> **Work task**
A word-for-word copy of the following listing is needed. Leave out its images.

> **Provided data**
[Start of Attachment]

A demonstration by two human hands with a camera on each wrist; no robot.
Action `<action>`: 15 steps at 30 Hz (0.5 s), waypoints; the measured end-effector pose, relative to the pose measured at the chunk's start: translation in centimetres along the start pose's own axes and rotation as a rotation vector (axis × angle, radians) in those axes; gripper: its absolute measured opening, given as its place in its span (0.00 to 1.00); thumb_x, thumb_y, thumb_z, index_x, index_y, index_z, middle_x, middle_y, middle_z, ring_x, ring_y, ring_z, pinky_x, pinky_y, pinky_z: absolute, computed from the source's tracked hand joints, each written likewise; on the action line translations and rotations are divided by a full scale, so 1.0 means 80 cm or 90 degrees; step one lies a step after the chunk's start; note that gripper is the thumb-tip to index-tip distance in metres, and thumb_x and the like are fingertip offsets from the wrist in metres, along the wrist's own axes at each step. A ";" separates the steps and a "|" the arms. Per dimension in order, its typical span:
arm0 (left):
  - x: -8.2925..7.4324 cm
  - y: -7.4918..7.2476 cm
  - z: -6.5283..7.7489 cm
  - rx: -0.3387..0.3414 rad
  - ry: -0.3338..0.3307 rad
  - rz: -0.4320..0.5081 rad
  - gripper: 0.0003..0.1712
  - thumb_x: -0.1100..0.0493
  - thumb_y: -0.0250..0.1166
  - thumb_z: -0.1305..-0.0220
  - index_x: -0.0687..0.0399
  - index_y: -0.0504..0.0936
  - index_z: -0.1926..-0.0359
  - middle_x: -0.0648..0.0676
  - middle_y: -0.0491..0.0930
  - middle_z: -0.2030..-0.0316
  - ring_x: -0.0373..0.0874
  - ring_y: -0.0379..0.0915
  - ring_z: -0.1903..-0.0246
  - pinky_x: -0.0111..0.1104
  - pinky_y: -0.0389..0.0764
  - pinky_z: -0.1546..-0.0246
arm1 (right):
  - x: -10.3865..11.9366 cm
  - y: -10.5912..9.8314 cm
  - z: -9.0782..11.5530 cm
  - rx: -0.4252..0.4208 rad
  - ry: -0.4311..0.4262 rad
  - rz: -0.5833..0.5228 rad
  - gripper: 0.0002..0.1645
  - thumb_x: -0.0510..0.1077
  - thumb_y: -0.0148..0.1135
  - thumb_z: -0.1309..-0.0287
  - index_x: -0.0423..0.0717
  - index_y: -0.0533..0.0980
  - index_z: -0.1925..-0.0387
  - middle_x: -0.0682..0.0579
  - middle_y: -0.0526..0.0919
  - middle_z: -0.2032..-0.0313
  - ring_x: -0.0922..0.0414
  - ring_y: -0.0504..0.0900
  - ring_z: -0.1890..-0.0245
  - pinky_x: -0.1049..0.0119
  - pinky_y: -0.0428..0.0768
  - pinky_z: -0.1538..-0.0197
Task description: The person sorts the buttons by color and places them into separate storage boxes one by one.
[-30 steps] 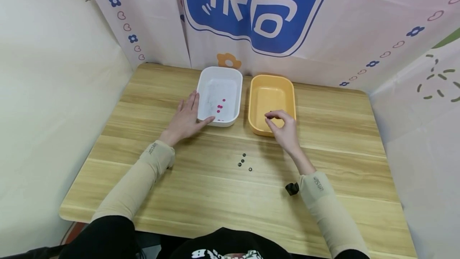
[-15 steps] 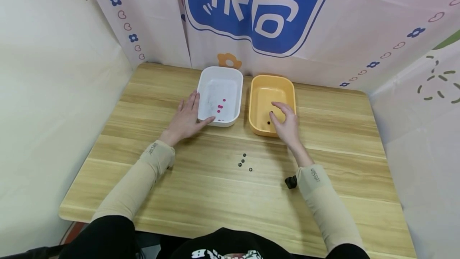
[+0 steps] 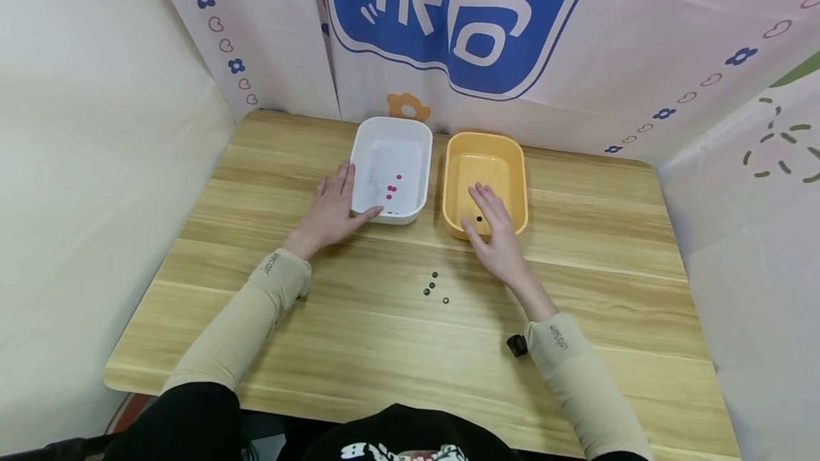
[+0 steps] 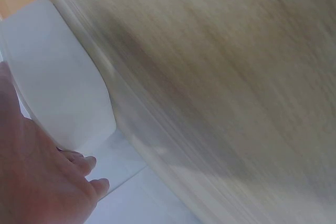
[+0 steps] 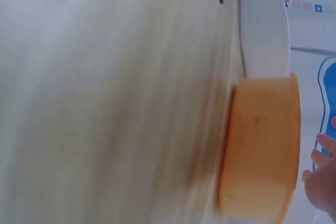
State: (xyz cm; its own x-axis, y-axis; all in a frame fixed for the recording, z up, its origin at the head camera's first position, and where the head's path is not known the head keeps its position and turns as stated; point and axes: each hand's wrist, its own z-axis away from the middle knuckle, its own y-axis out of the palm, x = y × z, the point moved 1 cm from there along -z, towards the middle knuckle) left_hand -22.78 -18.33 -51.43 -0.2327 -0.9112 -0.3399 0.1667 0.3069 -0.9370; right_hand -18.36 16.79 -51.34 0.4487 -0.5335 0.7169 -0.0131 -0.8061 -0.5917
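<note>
My left hand (image 3: 329, 212) rests spread along the left side and near corner of the white bin (image 3: 392, 137), its thumb along the near rim. Several small pinkish-red discs (image 3: 392, 189) lie in that bin. Over the near part of the yellow bin (image 3: 485, 144) hovers my right hand (image 3: 498, 237), its fingers extended and holding nothing. Between its thumb and fingers a small black bead (image 3: 479, 219) shows on the bin's floor. Several small dark ring-like beads (image 3: 432, 285) lie on the wooden table in front of the bins.
Both bins stand side by side at the back of the wooden table (image 3: 359, 354), close to a printed cloth backdrop (image 3: 544, 112). White cloth walls flank the table. A small black device (image 3: 517, 346) sits at the right wrist.
My right hand has let go of a dark bead into the yellow bin, spread its fingers and moved slightly back and left. My left hand stays on the white bin.
</note>
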 end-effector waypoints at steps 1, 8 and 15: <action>0.001 0.001 0.000 0.000 0.001 0.000 0.68 0.20 0.48 0.22 0.66 0.30 0.12 0.65 0.30 0.10 0.62 0.31 0.10 0.61 0.37 0.09 | 0.002 0.003 0.003 0.001 -0.007 -0.001 0.37 0.42 0.64 0.22 0.39 0.67 0.18 0.33 0.65 0.18 0.36 0.58 0.13 0.33 0.50 0.10; 0.003 0.003 0.003 0.003 0.002 -0.002 0.68 0.20 0.48 0.22 0.66 0.30 0.12 0.65 0.30 0.10 0.62 0.30 0.09 0.61 0.37 0.10 | 0.020 0.021 0.027 -0.038 -0.082 0.006 0.24 0.33 0.72 0.32 0.32 0.82 0.36 0.34 0.85 0.38 0.37 0.81 0.34 0.43 0.78 0.24; 0.005 0.005 0.000 -0.004 0.005 -0.001 0.69 0.17 0.45 0.23 0.64 0.29 0.12 0.64 0.30 0.10 0.62 0.31 0.09 0.61 0.37 0.09 | 0.036 0.031 0.040 0.011 -0.166 0.089 0.15 0.30 0.76 0.41 0.32 0.87 0.51 0.37 0.90 0.50 0.39 0.87 0.45 0.36 0.75 0.22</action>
State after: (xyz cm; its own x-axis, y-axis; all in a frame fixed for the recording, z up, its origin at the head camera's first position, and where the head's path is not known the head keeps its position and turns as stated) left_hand -22.78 -18.54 -51.92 -0.2411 -0.9094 -0.3389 0.1596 0.3073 -0.9381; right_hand -14.20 14.09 -51.91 0.6581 -0.5538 0.5102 -0.0775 -0.7237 -0.6857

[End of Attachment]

> **Exercise solution**
A demonstration by two human hands with a camera on each wrist; no robot.
Action `<action>`: 15 steps at 30 Hz (0.5 s), waypoints; the measured end-effector pose, relative to the pose measured at the chunk's start: translation in centimetres along the start pose's own axes and rotation as a rotation vector (axis × angle, radians) in those axes; gripper: its absolute measured opening, given as its place in its span (0.00 to 1.00); thumb_x, thumb_y, thumb_z, index_x, index_y, index_z, middle_x, middle_y, middle_z, ring_x, ring_y, ring_z, pinky_x, pinky_y, pinky_z: absolute, computed from the source's tracked hand joints, each written likewise; on the action line translations and rotations are divided by a full scale, so 1.0 means 80 cm or 90 degrees; step one lies a step after the chunk's start; note that gripper is the thumb-tip to index-tip distance in metres, and thumb_x and the like are fingertip offsets from the wrist in metres, along the wrist's own axes at each step. A ";" separates the steps and a "|" the arms. Per dimension in order, its typical span:
arm0 (left):
  - x: -8.2925..7.4324 cm
  - y: -7.4918..7.2476 cm
  - z: -6.5283..7.7489 cm
  - rx: -0.3387..0.3414 rad
  - ry: -0.3338..0.3307 rad
  - rz: -0.4320..0.5081 rad
  - gripper: 0.0003..0.1712
  - thumb_x: -0.1100..0.0493
  - thumb_y: -0.0250..0.1166
  - thumb_z: -0.1305..-0.0220
  - index_x: -0.0687..0.0399
  - index_y: -0.0504..0.0936
  - index_z: -0.1926..-0.0359
  - middle_x: -0.0648..0.0676
  - middle_y: -0.0491..0.0930
  - middle_z: -0.2030..-0.0316
  - ring_x: -0.0373..0.0874
  - ring_y: -0.0379..0.0915
  - ring_z: -0.1903..-0.0246
  - pinky_x: -0.0111..0.1104
  - pinky_y: -0.0389..0.0764
  - pinky_z: -0.1546..-0.0246
arm1 (right):
  - x: -10.3865..11.9366 cm
  - y: -10.5912..9.8314 cm
  - z: -9.0782..11.5530 cm
  - rx: -0.4252..0.4208 rad
  - ry: -0.4311..0.4262 rad
  - rz: -0.5833..0.5228 rad
  - gripper: 0.0002..0.1645
  - thumb_x: -0.0510..0.1077
  - thumb_y: -0.0148..0.1135
  - thumb_z: -0.1309..-0.0287
  - index_x: -0.0423..0.0717
  - index_y: -0.0533..0.0980
  - index_z: -0.1925..-0.0387
  - middle_x: -0.0682..0.0579
  - middle_y: -0.0526..0.0919
  - middle_z: -0.2032..-0.0313
  - ring_x: -0.0922..0.0414
  - ring_y: -0.0504..0.0900
  - ring_z: -0.1890..-0.0245
  - pinky_x: -0.1049..0.0119
  - pinky_y: -0.0428..0.0768
  - pinky_z: -0.1538..-0.0197
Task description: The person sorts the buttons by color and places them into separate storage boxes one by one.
[-30 steps] 
[-15 steps] 
[+0 steps] 
[+0 steps] 
[+0 steps] 
State: (xyz cm; its own x-axis, y-axis; all in a frame fixed for the recording, z up, its origin at the head camera's first position, and where the head's path is not known the head keeps its position and turns as stated; point and axes: each hand's wrist, its own z-axis away from the middle knuckle, its own y-axis out of the palm, x = y × z, the point moved 1 cm from there along -z, towards the middle knuckle) left_hand -22.78 -18.33 -51.43 -0.2327 -0.9112 -0.3399 0.1667 0.3069 -0.9370; right_hand -18.36 16.79 -51.34 0.4487 -0.5335 0.7169 -0.0131 -0.8061 -0.5917
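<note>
My left hand (image 3: 329, 212) rests spread along the left side and near corner of the white bin (image 3: 392, 137), its thumb along the near rim. Several small pinkish-red discs (image 3: 392, 189) lie in that bin. Over the near part of the yellow bin (image 3: 485, 144) hovers my right hand (image 3: 498, 237), its fingers extended and holding nothing. Between its thumb and fingers a small black bead (image 3: 479, 219) shows on the bin's floor. Several small dark ring-like beads (image 3: 432, 285) lie on the wooden table in front of the bins.
Both bins stand side by side at the back of the wooden table (image 3: 359, 354), close to a printed cloth backdrop (image 3: 544, 112). White cloth walls flank the table. A small black device (image 3: 517, 346) sits at the right wrist.
My right hand has let go of a dark bead into the yellow bin, spread its fingers and moved slightly back and left. My left hand stays on the white bin.
</note>
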 end-effector waypoints at steps 1, 8 and 15: <action>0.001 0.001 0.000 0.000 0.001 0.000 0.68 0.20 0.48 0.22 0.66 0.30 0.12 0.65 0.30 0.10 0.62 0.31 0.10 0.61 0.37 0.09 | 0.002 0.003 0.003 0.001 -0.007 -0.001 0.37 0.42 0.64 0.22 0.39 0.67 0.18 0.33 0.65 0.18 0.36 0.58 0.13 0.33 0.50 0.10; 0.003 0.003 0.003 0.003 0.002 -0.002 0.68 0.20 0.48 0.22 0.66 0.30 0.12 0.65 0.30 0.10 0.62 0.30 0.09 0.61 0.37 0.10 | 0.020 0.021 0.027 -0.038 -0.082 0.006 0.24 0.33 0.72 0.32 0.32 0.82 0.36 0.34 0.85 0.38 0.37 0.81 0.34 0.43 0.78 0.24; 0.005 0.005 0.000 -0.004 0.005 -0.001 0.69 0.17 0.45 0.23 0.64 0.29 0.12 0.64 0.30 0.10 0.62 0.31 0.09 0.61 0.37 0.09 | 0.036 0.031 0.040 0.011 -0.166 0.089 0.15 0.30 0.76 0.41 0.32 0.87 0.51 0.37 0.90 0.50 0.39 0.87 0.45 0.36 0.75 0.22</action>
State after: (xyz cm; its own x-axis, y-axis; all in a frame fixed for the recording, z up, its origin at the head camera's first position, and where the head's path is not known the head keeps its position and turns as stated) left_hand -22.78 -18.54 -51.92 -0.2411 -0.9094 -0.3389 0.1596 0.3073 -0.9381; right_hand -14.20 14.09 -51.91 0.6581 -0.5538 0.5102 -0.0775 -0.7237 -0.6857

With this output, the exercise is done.